Michel Cassagne, président du Club taurin Lou Senglié, incarne depuis un demi-siècle la passion de la Camargue à Frontignan. Chaque jeudi à partir du 2 juillet, les arènes municipales s'animent avec les jeux taurins, rendez-vous estival incontournable. Derrière cette tradition, un homme et un club fondé en 1973 avec trois autres aficionados : Edmond Bonomo, Jean-François André et Marc Touchat.
Des vacances à Port-Saint-Louis-du-Rhône à la construction des arènes
Tout commence loin de Frontignan, dans la région de Port-Saint-Louis-du-Rhône, où le jeune Michel passe ses vacances chez un oncle. Le contact avec les taureaux et les chevaux camarguais est un coup de foudre immédiat. De retour dans sa ville natale, il court les courses camarguaises de Pérols, Mauguio et Castries, s'inscrit à l'école taurine de Pérols, s'initie au cheval camarguais au Mas du Petit Travers à Carnon, et devient même gardian amateur au Domaine des Marquises, près d'Arles.
Issu d'une vieille famille frontignanaise implantée depuis 1776, sans lien avec l'élevage de taureaux, il se fixe un objectif : doter sa ville d'arènes dignes de ce nom. Pendant son service militaire, il en dessine les plans. "Je n'avais pas les compétences pour devenir raseteur. Enfant, je rêvais d'avoir une manade, mais pour cela, il faut des terres ou bien en louer. Je n'ai pas eu le courage de prendre ce risque. Je me suis donc rabattu sur le projet de créer un club taurin.
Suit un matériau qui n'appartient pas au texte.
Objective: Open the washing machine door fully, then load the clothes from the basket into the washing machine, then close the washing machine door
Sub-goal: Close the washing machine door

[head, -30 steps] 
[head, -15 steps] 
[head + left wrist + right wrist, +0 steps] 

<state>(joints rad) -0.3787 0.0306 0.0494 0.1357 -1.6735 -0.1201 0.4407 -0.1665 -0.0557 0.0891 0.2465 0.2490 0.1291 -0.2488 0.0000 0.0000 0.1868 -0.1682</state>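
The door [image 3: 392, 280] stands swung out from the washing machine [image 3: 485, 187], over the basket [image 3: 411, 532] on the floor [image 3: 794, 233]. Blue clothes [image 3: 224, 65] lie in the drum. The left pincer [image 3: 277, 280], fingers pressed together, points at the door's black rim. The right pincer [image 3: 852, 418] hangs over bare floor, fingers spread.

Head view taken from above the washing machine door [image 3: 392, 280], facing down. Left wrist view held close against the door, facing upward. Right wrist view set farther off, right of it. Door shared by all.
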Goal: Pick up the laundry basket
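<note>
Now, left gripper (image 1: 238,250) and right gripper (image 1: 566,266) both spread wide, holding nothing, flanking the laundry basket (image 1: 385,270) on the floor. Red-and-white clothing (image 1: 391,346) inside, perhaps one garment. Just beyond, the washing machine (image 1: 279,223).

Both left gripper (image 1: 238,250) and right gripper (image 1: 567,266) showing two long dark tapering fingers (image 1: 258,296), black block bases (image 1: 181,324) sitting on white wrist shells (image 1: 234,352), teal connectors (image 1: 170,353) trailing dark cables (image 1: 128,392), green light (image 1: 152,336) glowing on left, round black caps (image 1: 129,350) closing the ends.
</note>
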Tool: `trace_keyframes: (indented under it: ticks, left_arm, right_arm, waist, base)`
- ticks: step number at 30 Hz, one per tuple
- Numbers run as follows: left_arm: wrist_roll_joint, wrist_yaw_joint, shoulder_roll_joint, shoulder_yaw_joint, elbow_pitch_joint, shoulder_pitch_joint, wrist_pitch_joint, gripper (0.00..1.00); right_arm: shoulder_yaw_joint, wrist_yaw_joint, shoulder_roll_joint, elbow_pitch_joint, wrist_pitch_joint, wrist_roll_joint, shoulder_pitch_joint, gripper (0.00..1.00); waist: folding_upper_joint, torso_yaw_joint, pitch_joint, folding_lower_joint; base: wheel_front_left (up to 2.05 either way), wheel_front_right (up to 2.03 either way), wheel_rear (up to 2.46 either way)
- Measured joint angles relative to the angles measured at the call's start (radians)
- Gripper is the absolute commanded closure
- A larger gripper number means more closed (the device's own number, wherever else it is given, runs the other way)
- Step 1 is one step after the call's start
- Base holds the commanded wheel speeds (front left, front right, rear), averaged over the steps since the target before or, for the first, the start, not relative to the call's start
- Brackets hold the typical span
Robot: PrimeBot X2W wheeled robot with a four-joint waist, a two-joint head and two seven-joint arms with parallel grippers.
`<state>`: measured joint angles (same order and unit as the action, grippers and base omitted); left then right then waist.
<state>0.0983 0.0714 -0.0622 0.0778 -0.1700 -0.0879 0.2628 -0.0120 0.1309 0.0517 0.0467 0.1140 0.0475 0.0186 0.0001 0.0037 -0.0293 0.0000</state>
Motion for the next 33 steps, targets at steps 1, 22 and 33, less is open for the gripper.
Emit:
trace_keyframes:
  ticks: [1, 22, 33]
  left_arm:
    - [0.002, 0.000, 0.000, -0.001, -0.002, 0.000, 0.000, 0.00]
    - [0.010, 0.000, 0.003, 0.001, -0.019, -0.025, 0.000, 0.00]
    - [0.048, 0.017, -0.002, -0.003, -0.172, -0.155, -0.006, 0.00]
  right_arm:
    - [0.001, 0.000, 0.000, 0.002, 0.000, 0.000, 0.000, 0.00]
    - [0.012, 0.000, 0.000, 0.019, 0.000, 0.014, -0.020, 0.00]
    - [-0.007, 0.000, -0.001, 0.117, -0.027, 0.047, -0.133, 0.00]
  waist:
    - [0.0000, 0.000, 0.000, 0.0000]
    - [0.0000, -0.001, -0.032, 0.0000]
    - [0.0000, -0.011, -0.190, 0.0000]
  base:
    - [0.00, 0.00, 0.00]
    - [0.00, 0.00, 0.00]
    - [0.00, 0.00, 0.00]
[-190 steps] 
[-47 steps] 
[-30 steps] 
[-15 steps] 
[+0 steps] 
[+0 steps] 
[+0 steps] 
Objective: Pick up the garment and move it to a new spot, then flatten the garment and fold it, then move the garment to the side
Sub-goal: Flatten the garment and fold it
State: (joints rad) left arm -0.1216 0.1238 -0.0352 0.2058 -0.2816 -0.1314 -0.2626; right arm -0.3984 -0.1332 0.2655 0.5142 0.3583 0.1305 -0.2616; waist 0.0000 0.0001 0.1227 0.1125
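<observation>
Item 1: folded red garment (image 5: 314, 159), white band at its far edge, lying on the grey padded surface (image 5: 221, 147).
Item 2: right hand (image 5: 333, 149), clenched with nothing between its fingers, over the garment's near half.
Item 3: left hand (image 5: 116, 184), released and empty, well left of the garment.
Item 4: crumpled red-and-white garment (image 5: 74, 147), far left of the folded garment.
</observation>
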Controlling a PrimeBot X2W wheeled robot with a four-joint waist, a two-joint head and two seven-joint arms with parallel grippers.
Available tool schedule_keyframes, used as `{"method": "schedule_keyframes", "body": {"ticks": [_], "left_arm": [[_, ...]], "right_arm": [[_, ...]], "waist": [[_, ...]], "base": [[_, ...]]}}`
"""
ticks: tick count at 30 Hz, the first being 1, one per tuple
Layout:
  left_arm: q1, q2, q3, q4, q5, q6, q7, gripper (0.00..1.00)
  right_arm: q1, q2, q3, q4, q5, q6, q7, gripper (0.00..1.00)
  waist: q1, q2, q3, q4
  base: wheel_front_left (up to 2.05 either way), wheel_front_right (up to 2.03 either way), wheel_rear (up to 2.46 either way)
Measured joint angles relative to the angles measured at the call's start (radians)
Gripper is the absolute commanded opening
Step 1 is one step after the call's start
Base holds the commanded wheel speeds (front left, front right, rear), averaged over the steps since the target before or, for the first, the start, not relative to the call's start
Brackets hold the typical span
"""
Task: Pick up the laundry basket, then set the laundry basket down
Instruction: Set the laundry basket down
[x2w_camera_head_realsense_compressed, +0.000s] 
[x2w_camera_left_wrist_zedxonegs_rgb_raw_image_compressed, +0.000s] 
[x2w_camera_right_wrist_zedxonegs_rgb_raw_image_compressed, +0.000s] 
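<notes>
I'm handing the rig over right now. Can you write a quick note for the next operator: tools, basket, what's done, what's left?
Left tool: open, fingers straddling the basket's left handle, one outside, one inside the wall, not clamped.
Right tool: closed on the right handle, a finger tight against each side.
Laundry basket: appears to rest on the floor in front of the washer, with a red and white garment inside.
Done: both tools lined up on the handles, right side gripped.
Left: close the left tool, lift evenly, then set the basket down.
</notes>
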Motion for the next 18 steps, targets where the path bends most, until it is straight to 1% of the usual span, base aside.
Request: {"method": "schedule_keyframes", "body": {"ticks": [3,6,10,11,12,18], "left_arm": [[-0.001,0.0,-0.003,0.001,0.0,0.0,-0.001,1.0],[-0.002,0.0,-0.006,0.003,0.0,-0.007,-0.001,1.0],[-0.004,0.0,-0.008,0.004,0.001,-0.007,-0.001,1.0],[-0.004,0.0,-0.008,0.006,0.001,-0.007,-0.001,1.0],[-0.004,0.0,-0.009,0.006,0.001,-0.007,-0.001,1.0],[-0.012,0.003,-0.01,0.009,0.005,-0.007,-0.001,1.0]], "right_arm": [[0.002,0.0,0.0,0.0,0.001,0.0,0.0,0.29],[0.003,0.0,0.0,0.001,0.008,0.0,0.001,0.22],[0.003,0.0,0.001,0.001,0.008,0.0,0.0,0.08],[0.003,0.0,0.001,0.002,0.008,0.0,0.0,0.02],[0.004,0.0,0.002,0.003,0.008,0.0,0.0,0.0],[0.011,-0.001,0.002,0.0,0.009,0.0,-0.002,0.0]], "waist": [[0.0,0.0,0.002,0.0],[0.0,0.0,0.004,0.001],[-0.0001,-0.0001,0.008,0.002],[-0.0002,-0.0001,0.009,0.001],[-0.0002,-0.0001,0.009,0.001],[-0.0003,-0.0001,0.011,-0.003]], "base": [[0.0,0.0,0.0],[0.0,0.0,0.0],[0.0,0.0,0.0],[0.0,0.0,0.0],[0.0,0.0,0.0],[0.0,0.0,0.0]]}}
Mon rêve était de construire des arènes dans ma ville natale", raconte Michel Cassagne.
La création du Club taurin Lou Senglié et la construction des arènes
De retour du service militaire, il devient kinésithérapeute sans perdre de vue son objectif. En 1973, avec trois amis passionnés, il fonde le Club taurin Lou Senglié, nom choisi en hommage à un taureau légendaire du premier quart du XXe siècle, réputé pour sa vaillance et sa férocité, ayant participé à 56 courses. Dix ans plus tard, en 1983, les arènes en acier galvanisé sortent de terre, en forme d'ellipse, avec un toril pensé pour le confort des bêtes. La municipalité de l'époque avait d'abord rechigné avant d'accepter, à condition que le club rembourse les annuités d'emprunt pendant vingt ans. Marché conclu.
500 toro-piscine et près d'un demi-million de spectateurs
Depuis l'ouverture, le bilan est impressionnant : 500 toro-piscine organisés, près d'un demi-million de spectateurs accueillis. La pratique a conquis les Frontignanais après avoir séduit les touristes. Pourtant, les arènes ont failli être rasées quand l'agglomération sétoise a envisagé de construire sa piscine intercommunale à cet emplacement, sans que la Ville de Frontignan ne conteste. Michel Cassagne a bataillé ferme pour éviter la destruction des arènes et la disparition des traditions camarguaises implantées depuis un demi-siècle.
Des projets pour l'avenir
Plutôt que de s'appesantir sur le passé, Michel Cassagne imagine de nouvelles attractions. Pour l'été, outre le Toro piscine hebdomadaire, il prépare pour le 15 août un grand spectacle équestre avec jeux taurins, musiciens, danseurs et un dîner camarguais, baptisé "La Camargue des quatre saisons". "Je souhaite aussi développer des spectacles dans les arènes hors saison estivale, faire renaître le trophée du muscat en septembre, créer une journée guinguette avec des produits du terroir…", déroule le président. Le club attend aussi avec impatience la réinstallation de la commission extra-municipale des arènes, suspendue sous le premier mandat de Michel Arrouy. Des idées, Michel Cassagne en a à foison, animé comme au premier jour par la défense des traditions camarguaises et locales.